Christian was eager to take part in the trial. “I wanted to stop that inevitable blindness. That was my main goal,” he said. But when he woke up from the surgery in June 2013, he realized the procedure did much more for his vision than he had expected. “It was crazy because I already saw results as soon as I woke up from the gene therapy. I remember waking up in a really dark room and I looked over to my left and there was this little lamp light. And one of the tech coordinators there, her name was Dominque, and I said, Dominique is that you? And it was her. And I would never have been able to see in a room that dark.”

Just a couple weeks later, Christian found himself performing on an outdoor stage in front of an emotional audience, having just seen the moon for the first time. 

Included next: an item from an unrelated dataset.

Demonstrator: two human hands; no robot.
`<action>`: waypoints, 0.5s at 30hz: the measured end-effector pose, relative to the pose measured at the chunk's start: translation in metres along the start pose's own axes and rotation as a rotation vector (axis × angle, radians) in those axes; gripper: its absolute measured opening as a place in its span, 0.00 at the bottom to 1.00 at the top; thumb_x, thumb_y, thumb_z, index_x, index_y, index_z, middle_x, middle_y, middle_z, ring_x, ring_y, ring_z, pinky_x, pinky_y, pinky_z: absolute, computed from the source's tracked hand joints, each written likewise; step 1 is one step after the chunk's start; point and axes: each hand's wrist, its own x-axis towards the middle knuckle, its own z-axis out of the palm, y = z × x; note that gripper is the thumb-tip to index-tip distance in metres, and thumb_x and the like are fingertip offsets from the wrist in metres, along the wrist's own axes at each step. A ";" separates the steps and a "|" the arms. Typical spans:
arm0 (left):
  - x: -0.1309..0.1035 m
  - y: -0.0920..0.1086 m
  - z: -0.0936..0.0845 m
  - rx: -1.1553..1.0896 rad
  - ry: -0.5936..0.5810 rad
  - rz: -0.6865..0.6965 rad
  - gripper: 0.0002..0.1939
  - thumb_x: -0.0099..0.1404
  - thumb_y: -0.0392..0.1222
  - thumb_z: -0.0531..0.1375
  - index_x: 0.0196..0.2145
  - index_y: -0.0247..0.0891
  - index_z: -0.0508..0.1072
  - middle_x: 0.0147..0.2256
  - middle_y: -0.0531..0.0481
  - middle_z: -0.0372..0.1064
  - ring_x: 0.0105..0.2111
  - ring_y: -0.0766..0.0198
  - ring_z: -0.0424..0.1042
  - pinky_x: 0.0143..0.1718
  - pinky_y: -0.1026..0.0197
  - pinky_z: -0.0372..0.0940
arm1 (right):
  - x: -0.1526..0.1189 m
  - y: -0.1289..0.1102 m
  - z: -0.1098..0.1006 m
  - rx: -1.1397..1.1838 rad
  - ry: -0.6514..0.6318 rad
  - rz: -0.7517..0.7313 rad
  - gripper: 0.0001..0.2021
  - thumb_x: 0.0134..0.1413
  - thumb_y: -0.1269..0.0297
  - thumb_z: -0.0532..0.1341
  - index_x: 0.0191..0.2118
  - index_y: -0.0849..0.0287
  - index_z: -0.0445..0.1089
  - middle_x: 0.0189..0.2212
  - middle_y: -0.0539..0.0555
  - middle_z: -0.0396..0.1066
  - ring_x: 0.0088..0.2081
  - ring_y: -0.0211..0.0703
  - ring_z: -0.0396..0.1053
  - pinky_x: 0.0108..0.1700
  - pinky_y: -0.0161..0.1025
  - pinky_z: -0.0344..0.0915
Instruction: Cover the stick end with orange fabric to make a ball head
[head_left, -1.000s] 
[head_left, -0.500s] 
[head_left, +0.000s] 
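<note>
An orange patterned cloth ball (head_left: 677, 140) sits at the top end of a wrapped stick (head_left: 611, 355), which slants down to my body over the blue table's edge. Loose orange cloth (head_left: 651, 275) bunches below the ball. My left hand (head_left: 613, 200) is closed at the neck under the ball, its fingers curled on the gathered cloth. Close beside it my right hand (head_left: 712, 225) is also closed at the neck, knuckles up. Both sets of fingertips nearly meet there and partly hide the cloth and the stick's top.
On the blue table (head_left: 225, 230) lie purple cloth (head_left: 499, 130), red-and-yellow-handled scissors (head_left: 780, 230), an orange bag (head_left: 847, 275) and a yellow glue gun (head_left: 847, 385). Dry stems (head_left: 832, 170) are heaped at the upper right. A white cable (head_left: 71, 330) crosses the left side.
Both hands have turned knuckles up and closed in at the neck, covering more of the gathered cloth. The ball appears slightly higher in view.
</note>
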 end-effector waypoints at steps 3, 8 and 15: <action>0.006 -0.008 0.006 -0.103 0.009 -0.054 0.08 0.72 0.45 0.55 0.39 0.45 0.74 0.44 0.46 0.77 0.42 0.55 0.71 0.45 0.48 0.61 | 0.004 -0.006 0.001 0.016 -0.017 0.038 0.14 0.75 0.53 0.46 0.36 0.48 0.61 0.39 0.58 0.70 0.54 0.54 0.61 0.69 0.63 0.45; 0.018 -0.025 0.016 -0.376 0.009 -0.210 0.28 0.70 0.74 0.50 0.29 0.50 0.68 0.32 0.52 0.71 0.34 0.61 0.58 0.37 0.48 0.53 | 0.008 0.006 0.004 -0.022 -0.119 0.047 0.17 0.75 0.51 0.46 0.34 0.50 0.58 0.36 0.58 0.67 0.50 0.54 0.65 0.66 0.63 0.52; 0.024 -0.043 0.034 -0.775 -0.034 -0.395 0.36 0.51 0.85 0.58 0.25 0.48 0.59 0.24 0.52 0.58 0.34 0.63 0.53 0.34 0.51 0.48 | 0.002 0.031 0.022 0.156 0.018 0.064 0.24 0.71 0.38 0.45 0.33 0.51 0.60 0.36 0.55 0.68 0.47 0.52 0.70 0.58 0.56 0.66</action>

When he returned to school that fall, Christian could recognize people as they waved at him in the hallway. His experience in the classroom also improved. “I’ve been able actually to see the whiteboard much better,” he said. Christian, who graduated from high school in the spring of 2018, is now taking time to focus on his singing career before going to college for music or film.

While Christian’s limited vision never deterred him from singing, the improvements to his sight since the gene therapy have given him more freedom onstage. Beth noted, “Before he would have to be led onstage to perform because it was too difficult for him to see. Now he just walks right out there and does his thing. It’s made a huge change in his confidence.”

In 2014, Christian became the Grand Prize Champion at the Apollo Theater’s “Amateur Night at the Apollo Stars of Tomorrow” category. In 2016, he sang the national anthem at the NY Islanders playoff. That same year he performed a duet with Jordin Sparks for Michelle Obama’s “Fit 2 Celebrate” Gala. And in 2017, Christian stunned the audience and judges of America’s Got Talent, earning the Golden Buzzer from Howie Mandel. Christian was named Youth National Champion by the Children’s Miracle Network Hospitals and a Vision Hero by the Vision of Children Foundation. He is currently working on a project with Grammy nominated songwriter Sacha Skarbek. 

“It’s been a dream come true,” Christian said. Beth added, “To go from thinking your child would never see your face to where we are now…it’s literally like watching a miracle. That’s exactly what it is.”